Body Corporate
Reporter: Andrew Fowler
Broadcast: 06/09/2010
Right now across the globe there is a major legal and scientific battle raging over one simple question: should we allow individuals and corporations to patent genes? Some biotech companies say yes, claiming patents reward medical research and promote the investigation of life saving treatments. Others see it very differently, describing patenting as a biotech land-grab that's less about patients and more about greed.
Liam is five years old. As he grew, his parents realised he had a condition that made learning difficult. Then he had what seemed to be an epileptic fit. His doctor thought the young boy had Dravet syndrome, but the only way to be sure was to have a genetic test to see if Liam had a crucial gene linked with epilepsy.
It should have been straightforward. After all, Australian scientists discovered the gene, linked it to epilepsy, patented it and developed a diagnostic test. The problem is that those researchers sold the rights to another Australian company that wants a return on its investment.
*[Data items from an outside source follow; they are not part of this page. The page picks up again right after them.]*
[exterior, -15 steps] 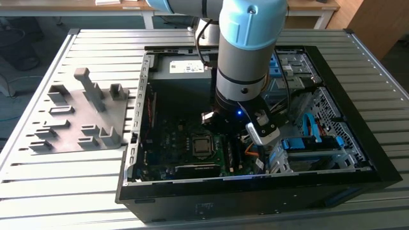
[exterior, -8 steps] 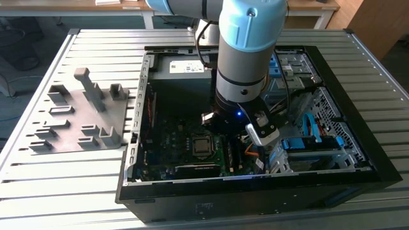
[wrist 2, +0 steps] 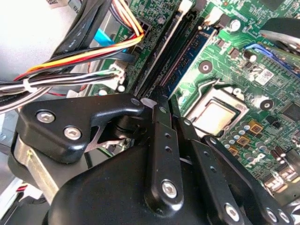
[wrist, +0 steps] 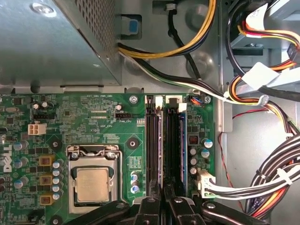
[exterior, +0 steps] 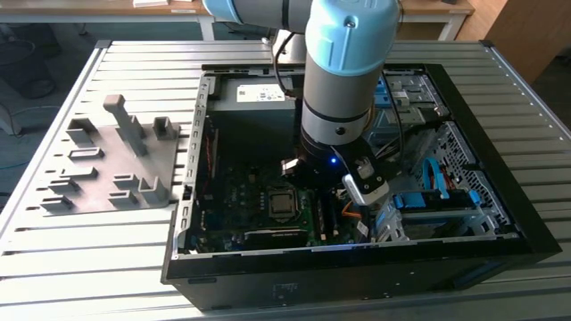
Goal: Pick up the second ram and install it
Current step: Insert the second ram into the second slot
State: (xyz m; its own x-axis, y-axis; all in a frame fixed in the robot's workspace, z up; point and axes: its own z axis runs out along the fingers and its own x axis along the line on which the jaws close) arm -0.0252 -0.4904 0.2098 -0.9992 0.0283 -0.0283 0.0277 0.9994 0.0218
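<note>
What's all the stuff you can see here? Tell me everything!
Black open computer case: one, on the slatted metal table.
Green motherboard: one, inside the case.
Silver square processor: one, on the motherboard.
Black memory slots: several, beside the processor.
Dark blue-green memory stick: one, standing in a slot.
Coloured cable bundles: several, beside the motherboard.
Grey plastic fixture plate: one, on the exterior view's left.
Blue brackets: several, in the case.
Black gripper: one, over the slots.

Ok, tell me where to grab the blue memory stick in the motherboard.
Take the blue memory stick by its exposed top edge, coming straight down from above and pinching across its thin faces. It stands on edge in the motherboard, so only that edge is free.
</note>
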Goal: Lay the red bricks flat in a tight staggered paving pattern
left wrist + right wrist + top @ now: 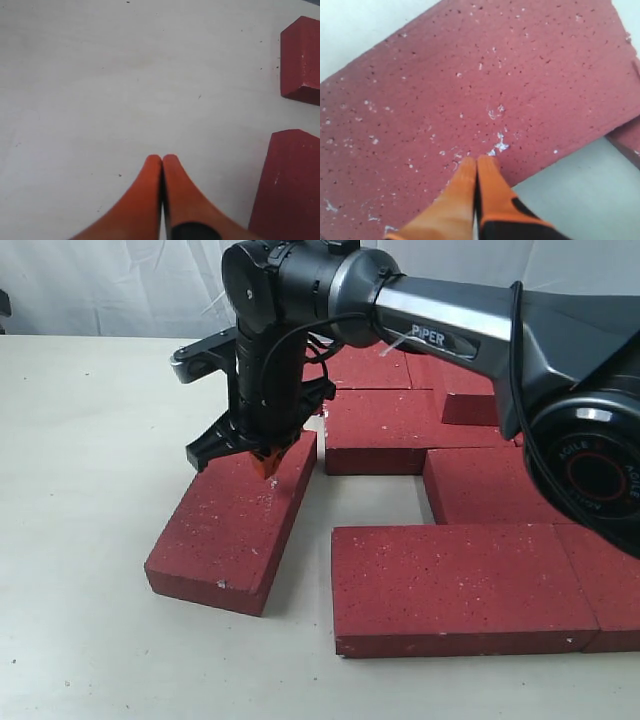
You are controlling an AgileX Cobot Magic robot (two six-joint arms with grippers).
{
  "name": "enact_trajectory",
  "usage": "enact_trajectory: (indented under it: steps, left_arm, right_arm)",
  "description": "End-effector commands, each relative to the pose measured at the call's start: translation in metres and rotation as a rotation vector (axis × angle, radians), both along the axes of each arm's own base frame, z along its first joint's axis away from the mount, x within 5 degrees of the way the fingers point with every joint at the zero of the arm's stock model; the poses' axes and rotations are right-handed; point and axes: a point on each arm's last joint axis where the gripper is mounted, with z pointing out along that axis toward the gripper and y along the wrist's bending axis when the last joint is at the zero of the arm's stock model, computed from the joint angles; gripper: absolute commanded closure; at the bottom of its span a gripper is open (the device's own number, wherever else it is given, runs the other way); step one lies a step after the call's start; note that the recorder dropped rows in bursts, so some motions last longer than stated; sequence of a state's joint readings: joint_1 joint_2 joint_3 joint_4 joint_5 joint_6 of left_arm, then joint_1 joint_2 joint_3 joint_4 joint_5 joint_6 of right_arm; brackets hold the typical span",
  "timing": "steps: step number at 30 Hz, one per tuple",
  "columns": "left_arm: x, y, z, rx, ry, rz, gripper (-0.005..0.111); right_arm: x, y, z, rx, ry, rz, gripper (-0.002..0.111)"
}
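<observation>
Several red bricks lie flat on the white table (80,490). One brick (230,530) sits skewed at the left, apart from the group, and it fills the right wrist view (470,90). My right gripper (268,462) reaches across the middle; its shut orange fingertips (468,162) rest on that brick's top near the far end, with nothing between them. A long brick (460,585) lies at the front, others (375,430) (480,485) behind it. My left gripper (161,159) is shut over bare table, beside two bricks (302,60) (290,185); the exterior view does not show it.
More bricks (370,365) (470,400) lie at the back, partly hidden by the right arm (450,335). A gap of table (375,498) separates the front brick from the middle row. Another brick's corner (630,140) shows close to the skewed one.
</observation>
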State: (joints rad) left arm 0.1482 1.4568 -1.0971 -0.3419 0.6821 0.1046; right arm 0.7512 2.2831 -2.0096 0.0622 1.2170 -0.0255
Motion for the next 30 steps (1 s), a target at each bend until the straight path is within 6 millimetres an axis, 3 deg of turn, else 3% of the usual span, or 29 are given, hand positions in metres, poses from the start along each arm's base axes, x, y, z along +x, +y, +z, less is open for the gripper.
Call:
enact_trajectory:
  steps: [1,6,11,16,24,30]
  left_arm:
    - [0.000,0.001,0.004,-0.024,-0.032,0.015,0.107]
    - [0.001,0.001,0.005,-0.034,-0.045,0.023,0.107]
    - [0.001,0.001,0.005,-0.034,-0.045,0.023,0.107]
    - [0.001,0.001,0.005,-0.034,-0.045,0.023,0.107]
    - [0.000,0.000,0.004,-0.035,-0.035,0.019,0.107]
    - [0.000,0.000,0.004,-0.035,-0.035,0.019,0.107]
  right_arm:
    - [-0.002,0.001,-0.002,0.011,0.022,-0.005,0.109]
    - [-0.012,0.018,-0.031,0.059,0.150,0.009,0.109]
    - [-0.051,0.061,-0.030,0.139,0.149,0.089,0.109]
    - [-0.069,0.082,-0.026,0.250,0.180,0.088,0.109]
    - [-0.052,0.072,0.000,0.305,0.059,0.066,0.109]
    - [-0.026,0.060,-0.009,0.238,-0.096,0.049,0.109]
To make that return it charges a license fee, which means it costs $2,000 every time the test is carried out in Australia.
The hospital where Liam was being treated couldn't afford to pay the fee, and instead sent the sample to be tested overseas where they were charged just one third of the original asking price. But this option took more time, leaving the young boy and his family waiting in distress.
Liam's family are not the only ones frustrated with a situation that allows a company to charge whatever it likes to confirm a patient has a serious health condition, simply because it holds patent rights to a particular gene.
And consumer health activists are not sitting still. In the United States, they took the company that held patent rights over a gene linked to breast cancer to court. The activists argued it was illegal to hold patents on naturally occurring mutant breast cancer genes. The judge agreed, and now the issue is set to be tested at the very top of the American legal system. In Australia, a similar court battle is looming.
Millions of dollars now hang in the balance. Patients are understandably confused and the biotech companies will not easily give up their rights. They warn that without a patent, medical research will diminish and patients will suffer.
This week on Four Corners, reporter Andrew Fowler travels to the United States and around Australia to hear from both sides in this high-stakes battle. He talks to the researchers, patent lawyers and families who have been forced to pay significant amounts of money to find out if they have genes linked to potentially life-threatening conditions.
Who is right? Can the very basis of life itself be patented and sold? Is it possible that a unique gene that makes us what we are could be patented by someone we don't know and then franchised out to a major corporation?